I might even have a banana for my brunch/breakfast. Which reminds me, if you’re a banana person you’d better eat ‘em while they’re still available. Because I’ll bet you’ve heard of the banana pest that’s killing the banana palms and threatening the entire industry. You see, banana palms are genetically modified – they cannot be grown from seed but must be cloned. Civilization’s favorite source of potassium is a vast monoculture, and if it falls ill we’re back to square one, as far as bananas go.

Okay, enough of the headlines.

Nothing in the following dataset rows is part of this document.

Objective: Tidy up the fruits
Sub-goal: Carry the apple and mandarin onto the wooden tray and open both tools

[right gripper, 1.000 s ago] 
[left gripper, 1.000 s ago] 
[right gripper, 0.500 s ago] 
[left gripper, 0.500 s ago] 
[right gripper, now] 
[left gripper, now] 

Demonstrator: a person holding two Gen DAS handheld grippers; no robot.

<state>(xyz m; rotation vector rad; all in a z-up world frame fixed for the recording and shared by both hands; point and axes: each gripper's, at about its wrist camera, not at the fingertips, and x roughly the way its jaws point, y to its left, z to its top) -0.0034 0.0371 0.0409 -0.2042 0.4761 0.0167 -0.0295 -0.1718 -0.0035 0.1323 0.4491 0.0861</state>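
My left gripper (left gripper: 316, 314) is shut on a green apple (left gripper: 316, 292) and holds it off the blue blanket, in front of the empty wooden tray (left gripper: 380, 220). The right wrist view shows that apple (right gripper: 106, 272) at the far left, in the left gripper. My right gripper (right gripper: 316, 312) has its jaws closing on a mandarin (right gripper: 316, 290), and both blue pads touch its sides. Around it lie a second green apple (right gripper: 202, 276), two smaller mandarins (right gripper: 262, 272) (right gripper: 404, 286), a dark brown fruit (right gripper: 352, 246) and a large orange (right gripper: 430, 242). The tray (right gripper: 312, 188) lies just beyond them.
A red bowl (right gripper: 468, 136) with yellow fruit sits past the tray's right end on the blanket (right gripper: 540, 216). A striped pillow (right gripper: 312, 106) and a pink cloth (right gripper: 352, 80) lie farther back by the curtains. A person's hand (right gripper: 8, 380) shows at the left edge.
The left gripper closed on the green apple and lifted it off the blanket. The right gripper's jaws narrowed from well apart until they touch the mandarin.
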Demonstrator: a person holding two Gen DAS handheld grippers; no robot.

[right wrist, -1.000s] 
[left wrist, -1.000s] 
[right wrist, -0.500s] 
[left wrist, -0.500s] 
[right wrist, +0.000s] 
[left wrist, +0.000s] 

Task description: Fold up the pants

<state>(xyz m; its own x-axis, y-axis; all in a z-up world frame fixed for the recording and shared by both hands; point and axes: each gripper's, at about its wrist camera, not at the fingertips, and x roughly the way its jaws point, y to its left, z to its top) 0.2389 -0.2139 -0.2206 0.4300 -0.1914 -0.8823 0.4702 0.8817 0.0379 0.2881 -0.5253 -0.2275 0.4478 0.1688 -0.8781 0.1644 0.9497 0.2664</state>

Back to the seed catalogs and the hope – nay, trust – that yet another spring will arrive in its own good time.

Let’s have brunch!

Ruth Reichl says this is the best waffle in the world!

Fannie Farmer's Yeast-Raised Waffles
Sprinkle 1 package of dry yeast (or ½ teaspoon bulk yeast) over a half cup of warm water in a large bowl and wait for it to dissolve.
Meanwhile melt a stick of butter, add 2 cups of milk and allow it to just gently warm up. Add it to the yeast mixture.
Mix a teaspoon each of salt and sugar into 2 cups of flour. Add this to the liquid and beat until smooth.
Cover the bowl and let it stand overnight at room temperature. In the morning beat in 2 eggs and a quarter teaspoon of baking soda, stirring well. Cook on a very hot waffle iron until crisp on each side.
This makes about 8 waffles, and will keep for a few days in the refrigerator.

And now, let’s celebrate bananas while we may:

James Beard’s Black Bananas
Take a hand of bananas (1 for each eater) and put them into a 350° oven for 15 or 20 minutes, until the skins turn black and the insides are soft.
For each person, slit the inside curve of the banana, and scrunch it open. The banana should be soft and fragrant. Top each with at least 1 teaspoon of butter, 2 teaspoons of maple syrup or brown sugar, 2 or 3 teaspoons of freshly squeezed lime juice, and a plentiful drizzle of dark rum. Serve hot.

Happy gardening!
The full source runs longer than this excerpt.